Data records
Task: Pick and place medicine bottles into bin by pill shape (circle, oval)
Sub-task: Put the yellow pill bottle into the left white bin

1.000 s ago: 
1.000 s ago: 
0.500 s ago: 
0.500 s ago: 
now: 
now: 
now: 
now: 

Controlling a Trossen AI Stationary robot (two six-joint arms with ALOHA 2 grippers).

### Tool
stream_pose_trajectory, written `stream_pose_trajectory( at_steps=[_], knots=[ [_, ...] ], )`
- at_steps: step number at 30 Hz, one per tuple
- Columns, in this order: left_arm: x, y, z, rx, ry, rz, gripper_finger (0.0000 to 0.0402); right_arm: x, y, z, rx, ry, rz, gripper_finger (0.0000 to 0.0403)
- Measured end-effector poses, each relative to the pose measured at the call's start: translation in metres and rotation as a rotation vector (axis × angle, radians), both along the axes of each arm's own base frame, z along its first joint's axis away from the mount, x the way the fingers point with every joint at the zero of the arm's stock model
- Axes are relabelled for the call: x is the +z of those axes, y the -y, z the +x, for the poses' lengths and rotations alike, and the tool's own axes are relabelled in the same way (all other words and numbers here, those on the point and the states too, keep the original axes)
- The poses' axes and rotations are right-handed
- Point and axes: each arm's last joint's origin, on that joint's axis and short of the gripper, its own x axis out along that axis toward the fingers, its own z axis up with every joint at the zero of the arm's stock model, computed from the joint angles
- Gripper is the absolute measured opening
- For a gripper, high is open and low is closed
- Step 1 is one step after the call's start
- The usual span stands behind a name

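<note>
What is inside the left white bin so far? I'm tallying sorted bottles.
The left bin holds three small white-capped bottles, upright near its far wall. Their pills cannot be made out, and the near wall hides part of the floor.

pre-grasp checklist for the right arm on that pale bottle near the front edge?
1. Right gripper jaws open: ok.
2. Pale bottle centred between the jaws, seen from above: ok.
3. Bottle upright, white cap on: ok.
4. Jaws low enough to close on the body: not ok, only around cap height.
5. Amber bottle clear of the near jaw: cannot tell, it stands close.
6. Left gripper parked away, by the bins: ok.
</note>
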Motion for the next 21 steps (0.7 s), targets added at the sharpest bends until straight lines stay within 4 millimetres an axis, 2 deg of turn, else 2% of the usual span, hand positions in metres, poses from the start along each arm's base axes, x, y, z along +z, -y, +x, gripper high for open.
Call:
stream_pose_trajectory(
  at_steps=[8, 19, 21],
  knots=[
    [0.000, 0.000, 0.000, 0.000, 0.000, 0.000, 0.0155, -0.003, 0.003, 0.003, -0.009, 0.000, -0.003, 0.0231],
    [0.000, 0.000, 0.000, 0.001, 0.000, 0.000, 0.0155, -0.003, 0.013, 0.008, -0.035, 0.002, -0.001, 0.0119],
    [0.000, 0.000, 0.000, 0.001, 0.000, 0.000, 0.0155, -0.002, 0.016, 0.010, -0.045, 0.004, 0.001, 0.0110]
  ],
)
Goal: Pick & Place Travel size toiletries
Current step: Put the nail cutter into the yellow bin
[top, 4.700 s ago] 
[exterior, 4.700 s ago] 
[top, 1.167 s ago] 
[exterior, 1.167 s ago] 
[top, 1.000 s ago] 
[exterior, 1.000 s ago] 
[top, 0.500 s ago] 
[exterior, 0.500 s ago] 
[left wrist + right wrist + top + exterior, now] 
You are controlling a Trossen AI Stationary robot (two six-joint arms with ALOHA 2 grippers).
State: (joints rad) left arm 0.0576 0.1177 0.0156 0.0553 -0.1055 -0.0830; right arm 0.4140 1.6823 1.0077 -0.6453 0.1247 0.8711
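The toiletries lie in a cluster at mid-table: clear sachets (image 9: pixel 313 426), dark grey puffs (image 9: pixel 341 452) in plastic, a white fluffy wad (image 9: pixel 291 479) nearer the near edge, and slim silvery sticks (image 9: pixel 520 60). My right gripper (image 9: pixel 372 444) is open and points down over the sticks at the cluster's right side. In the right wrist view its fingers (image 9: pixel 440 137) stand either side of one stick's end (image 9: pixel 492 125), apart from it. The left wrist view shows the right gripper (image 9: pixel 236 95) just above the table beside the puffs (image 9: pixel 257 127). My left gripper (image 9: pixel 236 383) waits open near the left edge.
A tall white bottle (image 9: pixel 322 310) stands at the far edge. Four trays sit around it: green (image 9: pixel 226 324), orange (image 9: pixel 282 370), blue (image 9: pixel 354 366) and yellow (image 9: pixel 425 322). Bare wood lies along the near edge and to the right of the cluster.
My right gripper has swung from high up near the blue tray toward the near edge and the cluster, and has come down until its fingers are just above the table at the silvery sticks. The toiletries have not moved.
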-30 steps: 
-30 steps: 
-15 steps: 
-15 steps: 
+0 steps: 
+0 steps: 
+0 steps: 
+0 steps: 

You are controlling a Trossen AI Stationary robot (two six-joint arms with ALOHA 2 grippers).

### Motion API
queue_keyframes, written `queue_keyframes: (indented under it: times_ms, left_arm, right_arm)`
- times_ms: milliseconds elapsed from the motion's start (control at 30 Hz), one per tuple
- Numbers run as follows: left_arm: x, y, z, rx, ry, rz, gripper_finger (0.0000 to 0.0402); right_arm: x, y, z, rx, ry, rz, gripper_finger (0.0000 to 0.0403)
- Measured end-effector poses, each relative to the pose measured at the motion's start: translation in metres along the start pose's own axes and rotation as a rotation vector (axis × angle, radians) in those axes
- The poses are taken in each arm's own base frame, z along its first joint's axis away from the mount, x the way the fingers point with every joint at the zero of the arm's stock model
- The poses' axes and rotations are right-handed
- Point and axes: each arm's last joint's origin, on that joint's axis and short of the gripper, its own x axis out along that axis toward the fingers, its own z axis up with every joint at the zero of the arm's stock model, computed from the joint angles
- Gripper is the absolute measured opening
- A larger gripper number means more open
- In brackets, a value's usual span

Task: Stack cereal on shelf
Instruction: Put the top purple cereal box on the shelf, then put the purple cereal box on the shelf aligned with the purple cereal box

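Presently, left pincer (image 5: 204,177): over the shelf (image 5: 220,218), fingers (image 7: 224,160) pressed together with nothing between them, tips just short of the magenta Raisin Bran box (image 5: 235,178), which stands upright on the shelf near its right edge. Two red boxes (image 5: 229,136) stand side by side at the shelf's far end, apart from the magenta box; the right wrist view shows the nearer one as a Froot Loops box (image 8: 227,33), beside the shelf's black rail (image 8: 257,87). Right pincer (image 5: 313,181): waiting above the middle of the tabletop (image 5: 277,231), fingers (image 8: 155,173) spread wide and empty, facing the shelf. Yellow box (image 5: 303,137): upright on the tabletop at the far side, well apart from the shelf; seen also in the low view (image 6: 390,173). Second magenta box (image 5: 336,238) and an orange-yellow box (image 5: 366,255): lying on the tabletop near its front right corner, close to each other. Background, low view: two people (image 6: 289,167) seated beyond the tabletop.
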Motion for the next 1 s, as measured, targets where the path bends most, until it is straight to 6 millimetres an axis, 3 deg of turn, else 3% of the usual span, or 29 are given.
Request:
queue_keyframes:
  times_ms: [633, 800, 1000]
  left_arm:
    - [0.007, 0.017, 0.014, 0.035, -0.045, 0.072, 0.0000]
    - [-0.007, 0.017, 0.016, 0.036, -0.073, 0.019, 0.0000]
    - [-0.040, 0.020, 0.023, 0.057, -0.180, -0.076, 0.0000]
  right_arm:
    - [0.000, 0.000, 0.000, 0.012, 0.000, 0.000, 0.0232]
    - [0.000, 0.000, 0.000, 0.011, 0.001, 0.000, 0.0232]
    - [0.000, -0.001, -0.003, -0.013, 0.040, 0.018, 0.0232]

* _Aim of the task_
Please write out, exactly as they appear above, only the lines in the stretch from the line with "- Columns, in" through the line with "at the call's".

* _Output_
- Columns, in this order: left_arm: x, y, z, rx, ry, rz, gripper_finger (0.0000 to 0.0402); right_arm: x, y, z, rx, ry, rz, gripper_finger (0.0000 to 0.0403)
- Measured end-effector poses, each relative to the pose measured at the call's start: translation in metres and rotation as a rotation vector (axis × angle, radians), both along the axes of each arm's own base frame, z along its first joint's axis away from the mount, x the way the fingers point with every joint at the zero of the arm's stock model

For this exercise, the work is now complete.